#### [Task requirements]
A complete, exact retyping of the data below is required.

#### [Exercise data]
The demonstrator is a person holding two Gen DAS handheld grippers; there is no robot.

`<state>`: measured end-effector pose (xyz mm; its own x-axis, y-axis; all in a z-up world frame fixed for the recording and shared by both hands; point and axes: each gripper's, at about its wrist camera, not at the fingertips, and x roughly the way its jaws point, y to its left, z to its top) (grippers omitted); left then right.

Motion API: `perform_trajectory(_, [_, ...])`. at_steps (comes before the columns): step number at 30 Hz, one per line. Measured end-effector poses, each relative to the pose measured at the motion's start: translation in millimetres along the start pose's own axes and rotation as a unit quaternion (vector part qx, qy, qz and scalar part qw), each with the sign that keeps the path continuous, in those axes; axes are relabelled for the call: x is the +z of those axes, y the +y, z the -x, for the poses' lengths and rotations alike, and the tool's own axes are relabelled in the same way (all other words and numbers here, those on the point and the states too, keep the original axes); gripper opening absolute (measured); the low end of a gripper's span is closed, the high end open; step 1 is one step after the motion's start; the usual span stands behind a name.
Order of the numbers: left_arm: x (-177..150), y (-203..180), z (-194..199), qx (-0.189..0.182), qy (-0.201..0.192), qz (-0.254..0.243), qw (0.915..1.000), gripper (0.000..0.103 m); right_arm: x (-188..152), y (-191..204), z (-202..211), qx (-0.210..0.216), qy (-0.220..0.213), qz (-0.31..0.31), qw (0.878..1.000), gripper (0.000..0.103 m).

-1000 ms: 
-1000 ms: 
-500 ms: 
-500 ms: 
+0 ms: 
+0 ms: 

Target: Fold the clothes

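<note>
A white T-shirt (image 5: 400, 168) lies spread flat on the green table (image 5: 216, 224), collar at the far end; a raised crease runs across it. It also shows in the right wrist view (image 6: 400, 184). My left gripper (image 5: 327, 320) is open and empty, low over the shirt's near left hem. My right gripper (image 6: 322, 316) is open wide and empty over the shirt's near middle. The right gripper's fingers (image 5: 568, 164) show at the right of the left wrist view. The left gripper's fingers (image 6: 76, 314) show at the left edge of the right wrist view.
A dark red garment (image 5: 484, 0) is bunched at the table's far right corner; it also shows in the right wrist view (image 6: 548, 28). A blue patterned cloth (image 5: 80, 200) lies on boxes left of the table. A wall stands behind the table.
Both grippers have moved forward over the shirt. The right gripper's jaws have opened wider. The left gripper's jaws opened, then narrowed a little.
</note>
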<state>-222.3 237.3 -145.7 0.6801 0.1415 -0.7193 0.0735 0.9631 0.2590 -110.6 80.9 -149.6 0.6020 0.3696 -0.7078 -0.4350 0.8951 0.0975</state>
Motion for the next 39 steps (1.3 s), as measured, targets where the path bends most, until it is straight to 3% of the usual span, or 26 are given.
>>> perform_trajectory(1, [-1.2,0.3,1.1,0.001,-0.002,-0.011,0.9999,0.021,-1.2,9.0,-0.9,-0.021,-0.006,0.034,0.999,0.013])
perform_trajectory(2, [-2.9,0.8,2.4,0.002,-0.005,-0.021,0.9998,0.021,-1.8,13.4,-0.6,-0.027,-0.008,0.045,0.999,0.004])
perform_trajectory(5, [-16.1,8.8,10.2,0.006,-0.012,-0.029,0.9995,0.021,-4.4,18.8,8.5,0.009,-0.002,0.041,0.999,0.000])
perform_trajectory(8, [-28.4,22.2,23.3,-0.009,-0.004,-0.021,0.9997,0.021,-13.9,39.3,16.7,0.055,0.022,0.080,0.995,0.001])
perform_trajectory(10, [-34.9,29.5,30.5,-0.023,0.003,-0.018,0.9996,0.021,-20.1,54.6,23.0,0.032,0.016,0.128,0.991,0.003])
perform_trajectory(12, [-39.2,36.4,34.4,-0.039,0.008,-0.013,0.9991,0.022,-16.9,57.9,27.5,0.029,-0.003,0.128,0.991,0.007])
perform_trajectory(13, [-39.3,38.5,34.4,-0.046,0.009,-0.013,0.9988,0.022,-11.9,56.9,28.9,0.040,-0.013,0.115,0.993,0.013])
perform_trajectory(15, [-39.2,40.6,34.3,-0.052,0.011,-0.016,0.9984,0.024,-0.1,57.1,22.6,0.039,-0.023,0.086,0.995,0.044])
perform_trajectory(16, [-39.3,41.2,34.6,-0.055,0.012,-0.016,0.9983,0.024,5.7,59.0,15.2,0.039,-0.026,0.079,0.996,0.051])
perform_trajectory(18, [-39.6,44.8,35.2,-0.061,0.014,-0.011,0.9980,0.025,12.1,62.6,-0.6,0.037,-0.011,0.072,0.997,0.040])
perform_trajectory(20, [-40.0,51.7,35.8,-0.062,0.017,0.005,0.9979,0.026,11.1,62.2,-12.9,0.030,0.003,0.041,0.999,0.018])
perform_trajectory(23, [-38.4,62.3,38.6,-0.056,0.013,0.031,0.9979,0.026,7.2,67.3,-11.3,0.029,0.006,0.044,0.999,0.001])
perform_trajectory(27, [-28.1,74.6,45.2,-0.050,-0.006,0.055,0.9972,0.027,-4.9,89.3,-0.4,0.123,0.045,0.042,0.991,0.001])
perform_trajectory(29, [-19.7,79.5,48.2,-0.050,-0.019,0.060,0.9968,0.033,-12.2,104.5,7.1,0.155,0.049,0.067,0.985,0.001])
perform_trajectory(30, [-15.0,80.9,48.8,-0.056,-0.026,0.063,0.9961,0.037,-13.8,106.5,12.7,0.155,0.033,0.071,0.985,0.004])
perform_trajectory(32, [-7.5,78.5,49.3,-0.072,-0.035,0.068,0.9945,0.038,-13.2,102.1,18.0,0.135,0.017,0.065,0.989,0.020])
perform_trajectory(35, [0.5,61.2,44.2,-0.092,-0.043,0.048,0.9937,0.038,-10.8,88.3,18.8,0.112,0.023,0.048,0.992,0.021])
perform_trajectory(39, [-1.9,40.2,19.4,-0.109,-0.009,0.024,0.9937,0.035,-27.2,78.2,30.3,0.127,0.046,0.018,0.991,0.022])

#### [Exercise solution]
The demonstrator is a person holding two Gen DAS handheld grippers; there is no robot.

`<state>`: measured end-effector pose (xyz mm; its own x-axis, y-axis; all in a z-up world frame fixed for the recording and shared by both hands; point and axes: each gripper's, at about its wrist camera, not at the fingertips, and x roughly the way its jaws point, y to its left, z to its top) (grippers omitted); left then right.

Motion API: `perform_trajectory(_, [_, ...])`. at_steps (comes before the columns): step number at 30 Hz, one per line. Measured end-effector poses, each relative to the pose measured at the motion's start: translation in millimetres along the start pose's own axes and rotation as a unit quaternion (vector part qx, qy, qz and scalar part qw), each with the sign that keeps the path continuous, in those axes; axes are relabelled for the call: x is the +z of those axes, y the +y, z the -x, for the poses' lengths and rotations alike, and the tool's own axes are relabelled in the same way (all other words and numbers here, those on the point and the states too, keep the original axes); gripper opening absolute (measured); the low end of a gripper's span is closed, the high end open; step 1 is one step after the motion's start; the usual span stands behind a name.
Order of the numbers: left_arm: x (-177..150), y (-203..180), z (-194..199), qx (-0.189..0.182), qy (-0.201..0.192), qz (-0.254..0.243), qw (0.915..1.000), gripper (0.000..0.103 m); right_arm: x (-188..152), y (-191..204), z (-202..211), qx (-0.210..0.216), qy (-0.220..0.213), qz (-0.31..0.31), qw (0.878..1.000), gripper (0.000..0.103 m).

-1000 ms: 
-1000 ms: 
-500 ms: 
-500 ms: 
+0 ms: 
+0 ms: 

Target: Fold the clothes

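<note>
A white T-shirt (image 5: 400, 168) lies spread flat on the green table (image 5: 216, 224), collar at the far end; a raised crease runs across it. It also shows in the right wrist view (image 6: 400, 184). My left gripper (image 5: 327, 320) is open and empty, low over the shirt's near left hem. My right gripper (image 6: 322, 316) is open wide and empty over the shirt's near middle. The right gripper's fingers (image 5: 568, 164) show at the right of the left wrist view. The left gripper's fingers (image 6: 76, 314) show at the left edge of the right wrist view.
A dark red garment (image 5: 484, 0) is bunched at the table's far right corner; it also shows in the right wrist view (image 6: 548, 28). A blue patterned cloth (image 5: 80, 200) lies on boxes left of the table. A wall stands behind the table.
Both grippers have moved forward over the shirt. The right gripper's jaws have opened wider. The left gripper's jaws opened, then narrowed a little.
</note>
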<state>-222.3 237.3 -145.7 0.6801 0.1415 -0.7193 0.0735 0.9631 0.2590 -110.6 80.9 -149.6 0.6020 0.3696 -0.7078 -0.4350 0.8951 0.0975</state>
Motion for the next 39 steps (1.3 s), as measured, targets where the path bends most, until it is straight to 3% of the usual span, or 26 are given.
>>> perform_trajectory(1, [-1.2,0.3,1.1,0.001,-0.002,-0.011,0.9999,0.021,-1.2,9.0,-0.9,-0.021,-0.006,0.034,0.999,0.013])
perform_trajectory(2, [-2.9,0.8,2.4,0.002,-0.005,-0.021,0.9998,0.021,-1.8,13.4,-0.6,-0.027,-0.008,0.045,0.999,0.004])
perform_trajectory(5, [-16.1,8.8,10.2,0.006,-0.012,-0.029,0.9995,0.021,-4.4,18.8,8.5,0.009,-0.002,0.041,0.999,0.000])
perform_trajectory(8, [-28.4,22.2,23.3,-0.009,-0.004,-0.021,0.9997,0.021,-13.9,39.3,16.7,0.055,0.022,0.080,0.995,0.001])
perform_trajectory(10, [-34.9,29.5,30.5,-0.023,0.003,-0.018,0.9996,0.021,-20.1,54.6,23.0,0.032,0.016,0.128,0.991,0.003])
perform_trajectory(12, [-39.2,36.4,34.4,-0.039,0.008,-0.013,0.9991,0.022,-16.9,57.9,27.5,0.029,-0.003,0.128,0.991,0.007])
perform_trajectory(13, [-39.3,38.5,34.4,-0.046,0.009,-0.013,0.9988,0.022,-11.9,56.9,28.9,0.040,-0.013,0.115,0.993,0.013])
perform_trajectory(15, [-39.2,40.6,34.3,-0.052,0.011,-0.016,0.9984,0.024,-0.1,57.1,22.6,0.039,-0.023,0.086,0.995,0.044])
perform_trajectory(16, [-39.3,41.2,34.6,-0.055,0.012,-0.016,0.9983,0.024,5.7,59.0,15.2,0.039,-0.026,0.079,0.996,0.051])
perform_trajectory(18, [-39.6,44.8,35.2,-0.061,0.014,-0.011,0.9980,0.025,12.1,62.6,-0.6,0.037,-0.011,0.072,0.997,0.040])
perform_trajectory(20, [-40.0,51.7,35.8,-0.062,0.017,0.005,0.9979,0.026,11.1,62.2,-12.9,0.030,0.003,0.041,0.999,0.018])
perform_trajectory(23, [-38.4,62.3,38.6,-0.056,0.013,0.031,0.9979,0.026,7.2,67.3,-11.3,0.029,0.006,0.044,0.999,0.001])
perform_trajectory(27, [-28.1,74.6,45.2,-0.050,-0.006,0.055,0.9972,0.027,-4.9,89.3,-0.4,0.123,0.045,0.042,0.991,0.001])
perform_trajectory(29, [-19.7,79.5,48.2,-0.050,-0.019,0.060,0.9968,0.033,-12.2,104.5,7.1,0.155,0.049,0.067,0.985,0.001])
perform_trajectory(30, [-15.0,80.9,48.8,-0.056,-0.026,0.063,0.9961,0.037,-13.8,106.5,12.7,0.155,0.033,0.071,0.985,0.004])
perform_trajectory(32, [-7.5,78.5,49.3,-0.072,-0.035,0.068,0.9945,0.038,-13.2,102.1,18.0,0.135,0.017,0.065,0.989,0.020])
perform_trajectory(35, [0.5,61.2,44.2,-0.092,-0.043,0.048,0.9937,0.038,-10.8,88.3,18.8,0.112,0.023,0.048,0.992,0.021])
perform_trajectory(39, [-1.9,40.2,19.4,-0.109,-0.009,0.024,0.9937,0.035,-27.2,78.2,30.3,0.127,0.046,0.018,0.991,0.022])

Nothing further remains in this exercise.